Saturday, 20 July 2013

It's a Demon of a Fault

Many people have requested that I do a post on the Demon Fault. I've struggled to put something together because structural geology is not one of my strong points and secondly because there was so little published information about it, except for some specific papers in the 1970’s. Thankfully, a few months ago Babaahmdi & Rosenbaum (2013) published a detailed paper summarising what was known in the 1970s, presenting how the fault appears, how it seems to have developed and how it may fit into the development of eastern Australia. It is worth noting that Gideon Rosenbaum from The University of Queensland has been the major researcher on New England structural geology for the last 5 years. If it was not for him and his student’s research we would be struggling to understand some of the basic features of the older rocks of the region including the Demon Fault.

Large faults are usually have quite distinctive landscape features. The Demon Fault is mainly a transverse type fault (movement on the fault horizontally rather than vertically) which displays very obvious topographical features.  Transverse faults often form valleys, where the rock of the fault has been broken down into what is called gouge or rock-flour. Gouge is very weak material. It is easily eroded and rivers often preferentially follow the route of the fault carving out the gouge into deep valleys.  The presence of deformational features in the surrounding rock can give an indication of how deep the fault was when it was active.

The Demon Fault is a prominent feature because it is evident from a series of valleys from near the Queensland Border to Dorrigo. At the Queensland end it is partly obscured by the Cenozoic Main Range Volcanics and in the Dorrigo area the end is obscured by the Cenozoic aged Ebor Volcanics. Geological maps of the area show a nice linear feature with obvious truncation of pre-existing geological units. Aerial photos also show the fault up nicely with streams preferentially flowing along the trace of the fault and contrasting with the rugged forested mountains surrounding it. I’ve never taken a photo of any part of the Demon Fault but a nice photo taken from an aeroplane can be found here:

The Timbarra River has followed the Demon Fault creating linear valley (used with permission)

Korsch et al (1978) observed that the Demon Fault had displaced several geological units including intrusions of the Bungulla Monzogranite (now known as the Rocky River Monzogranite), Dumbudgery Granodiorite and Newton Boyd Granodiorite as well as the Drake Volcanics. The fault was interpreted as a dextral strike-slip fault (a fault where the eastern side had moved south relative to the western side).

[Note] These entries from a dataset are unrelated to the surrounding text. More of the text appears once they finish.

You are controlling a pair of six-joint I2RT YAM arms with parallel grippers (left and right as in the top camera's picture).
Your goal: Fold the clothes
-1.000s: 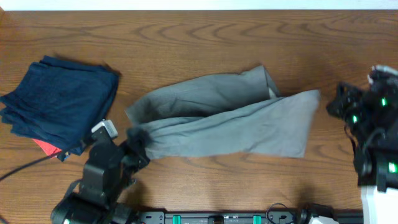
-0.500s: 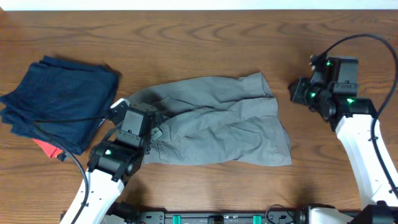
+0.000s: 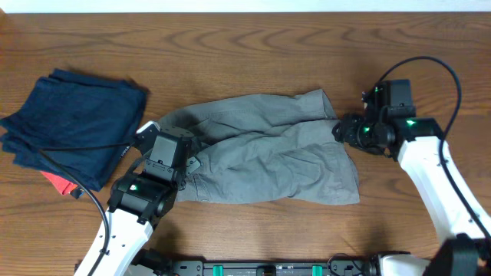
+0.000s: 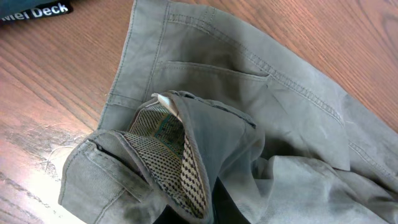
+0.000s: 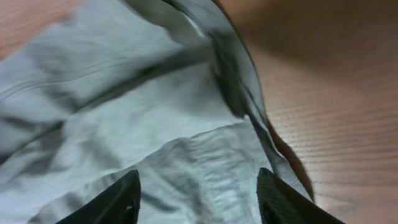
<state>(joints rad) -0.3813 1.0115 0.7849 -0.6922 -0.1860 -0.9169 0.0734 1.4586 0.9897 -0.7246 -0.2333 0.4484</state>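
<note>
The clothes, a pair of grey shorts (image 3: 265, 153), lie rumpled across the middle of the table. In the left wrist view the waistband (image 4: 168, 155) is turned up and shows its checked lining. My left gripper (image 3: 190, 163) is shut on that waistband end; only dark fingertips (image 4: 217, 208) show under the cloth. My right gripper (image 3: 341, 130) hovers over the shorts' right edge. It is open, and its two dark fingertips (image 5: 118, 199) stand wide apart above the fabric (image 5: 186, 124) with nothing between them.
Folded dark navy garments (image 3: 77, 123) lie at the left, with a small red cloth (image 3: 56, 182) peeking from under them. A black cable (image 3: 46, 165) runs over the navy pile to the left arm. Bare wood (image 5: 336, 93) lies right of the shorts.
The shorts went from stretched between both grippers to bunched in the middle. The right gripper let go, opened, and moved left onto the shorts' right edge. The left gripper stays shut.
</note>
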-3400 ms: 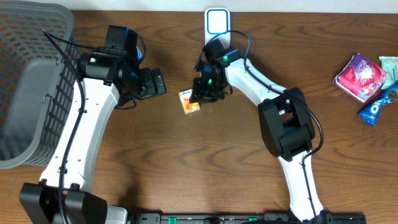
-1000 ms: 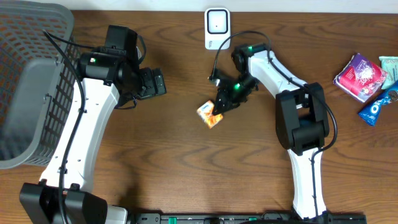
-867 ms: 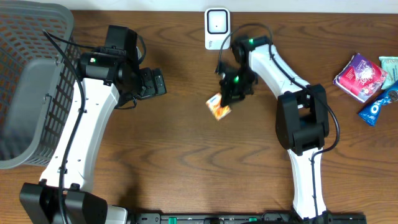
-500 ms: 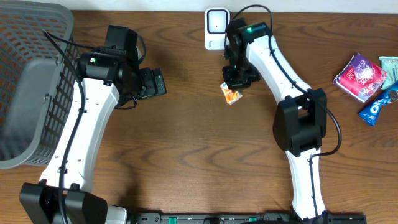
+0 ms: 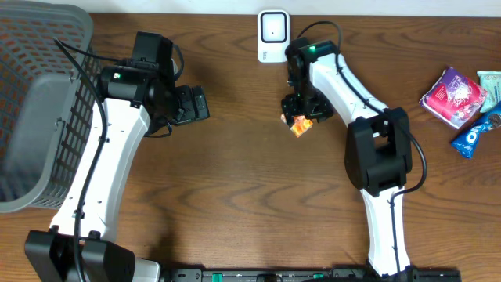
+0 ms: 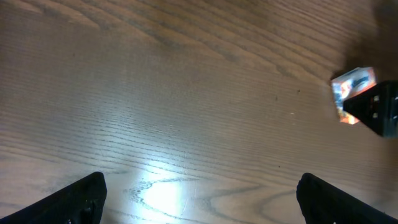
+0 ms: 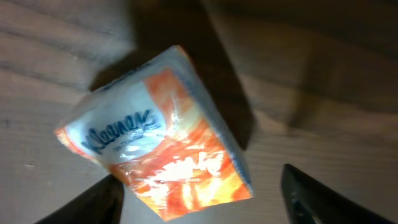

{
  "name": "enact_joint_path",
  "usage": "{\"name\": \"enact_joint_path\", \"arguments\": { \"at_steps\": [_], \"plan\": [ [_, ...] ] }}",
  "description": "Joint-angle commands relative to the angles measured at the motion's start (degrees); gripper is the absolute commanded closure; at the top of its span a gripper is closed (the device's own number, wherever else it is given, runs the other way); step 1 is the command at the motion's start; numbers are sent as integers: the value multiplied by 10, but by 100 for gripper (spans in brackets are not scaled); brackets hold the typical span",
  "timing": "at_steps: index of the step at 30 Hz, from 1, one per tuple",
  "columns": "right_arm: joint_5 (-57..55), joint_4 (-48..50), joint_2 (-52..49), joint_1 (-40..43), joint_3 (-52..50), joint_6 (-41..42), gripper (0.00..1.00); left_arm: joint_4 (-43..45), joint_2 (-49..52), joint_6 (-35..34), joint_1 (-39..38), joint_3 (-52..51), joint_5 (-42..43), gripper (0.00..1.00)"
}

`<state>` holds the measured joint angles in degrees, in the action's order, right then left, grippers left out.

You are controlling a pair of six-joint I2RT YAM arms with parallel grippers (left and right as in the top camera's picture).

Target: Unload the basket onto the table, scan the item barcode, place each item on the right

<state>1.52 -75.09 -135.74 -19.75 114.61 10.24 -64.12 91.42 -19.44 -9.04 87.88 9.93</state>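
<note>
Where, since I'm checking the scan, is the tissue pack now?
In the overhead view the tissue pack is upper middle, under the open right claw, just below and right of the white scanner.

Tilted orange-white tissue pack (image 5: pixel 300 125) is near scanner (image 5: pixel 272 33).

**Table Layout From Overhead**

The scanner (image 5: pixel 272 35) stands at 12 o'clock on the table (image 5: pixel 235 204). The tissue pack (image 5: pixel 300 126) lies near it, at its 5 o'clock. The basket (image 5: pixel 31 102) sits at 9 o'clock. A cluster of packets (image 5: pixel 454 95) lies at 3 o'clock, well apart from the pack.
</note>
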Motion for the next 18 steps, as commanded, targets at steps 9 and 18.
{"name": "enact_joint_path", "arguments": {
  "at_steps": [9, 18],
  "plan": [
    [204, 12, 1, 59, -3, -139, 33, -2, 2, 3, 2, 3, -6, 2],
    [244, 26, 1, 121, -3, -142, 55, -2, 2, 3, 2, 3, -6, 2]
  ]
}}
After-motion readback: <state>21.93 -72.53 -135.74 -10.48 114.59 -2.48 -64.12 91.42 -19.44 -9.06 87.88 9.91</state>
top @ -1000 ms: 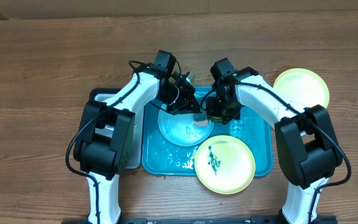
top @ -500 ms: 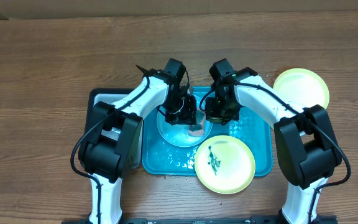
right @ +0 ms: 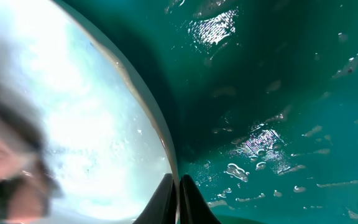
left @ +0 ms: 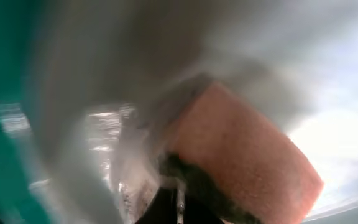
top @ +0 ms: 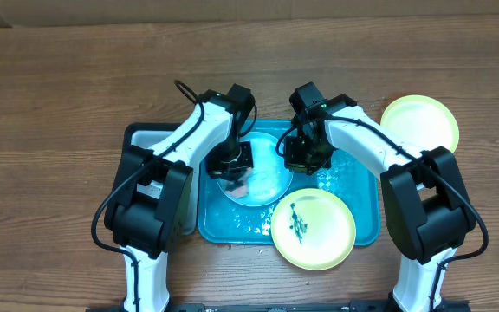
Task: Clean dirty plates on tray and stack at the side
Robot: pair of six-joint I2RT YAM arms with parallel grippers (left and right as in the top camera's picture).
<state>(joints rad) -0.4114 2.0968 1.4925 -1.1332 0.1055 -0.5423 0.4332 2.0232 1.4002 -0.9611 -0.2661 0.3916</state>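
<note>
A light blue plate (top: 262, 180) lies wet on the turquoise tray (top: 353, 186). My left gripper (top: 232, 162) hovers over the plate's left part, shut on a pink sponge (left: 241, 162) with a dark scouring side, which presses against the plate (left: 92, 155). My right gripper (top: 304, 154) is shut on the plate's right rim (right: 166, 143); its fingers (right: 194, 202) pinch the thin edge. A yellow-green plate (top: 313, 228) with dark green smears rests on the tray's front right corner. A second yellow-green plate (top: 419, 124) sits on the table to the right.
A grey metal tray with a black rim (top: 150, 139) lies partly under the turquoise tray's left side. Water drops cover the tray floor (right: 272, 143). Bare wooden table (top: 59, 87) surrounds everything.
The left gripper has swept the sponge from the plate's right side across to its left. The right gripper has stayed on the rim.
</note>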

Korsch et al (1978) calculated that the fault had displaced these units 17km which is substantial in Eastern Australia. Dating of the displaced granite intrusions provides a possible maximum date of within Triassic period (249-232 million years). The nature of deformation features adjacent to the faulting indicates that the fault was shallow and/or was created in a brittle environment. Badaahmadi & Rosenbaum (2013) speculate that the timing of the faulting may actually be similar to that of faulting and extension in the earth’s crust that formed the Ipswich and Clarence-Moreton Basins (more about this in future posts).

There are many factors in understanding the Demon Fault. It is interesting to note that other authors have come up with different lengths of displacement including 30km in the northern part of the fault and 23Km in the central part. Badaahmadi & Rosenbaum (2013) have calculated that the northern part of the fault displaced 35km, in the centre by 25km and south by 19km. Some components of reverse faulting (where one side of the fault slid down and away from the other side) were observed. Additionally, it was noted that the Demon Fault did not appear to follow one big long line but instead had numerous splays (deviations, splitting, etc) especially in the south. Badaahmadi & Rosenbaum (2013) suspect that there may be two causes to the different lengths:
  1. Splays may have created movement of the fault which had a vertical component as well as horizontal.
  2. There may have been some fault reactivation of the northern part of the fault as recently as the Cenozoic era.
Both of these possibilities really need a discussion in their own right, rather than cursory mention. So, I’ll get back to these in a future post.  I also want to cover the significance of the Demon Fault in formation of the Texas and Coffs Harbour Oroclines which are incredibly large features that I’ve briefly touched on in an earlier post about the South Solitary Island.

*Babaahmadi, A. & Rosenbaum, G. 2013. Kinematics of the Demon Fault: Implications for Mesozoic strike-slip faulting in eastern Australia. Australian Journal of Earth Sciences. V.60
*Korsch, R.J., Archer, R. & McConachy, G.W. 1978. The Demon Fault. Journal and Proceedings, Royal Society of New South Wales. V111.


  1. Hi Rod. When I look at Google Maps, there certainly is a distinct line of valleys running north south between the Queensland border to the Guy Fawkes River NP, which includes the Timbarra river valley. I assume this is the visible evidence of the Demon fault of which you speak. I very much look forward to your future posts on this prominent feature of the landscape which I was ignorant of until today!
    Thanks so much for your fascinating blog.

    1. Hi Alex,

      You are spot on with your observation. That is indeed the line of the Demon Fault.

      Thanks for the compliment on the blog. I appreciate you coming by and reading.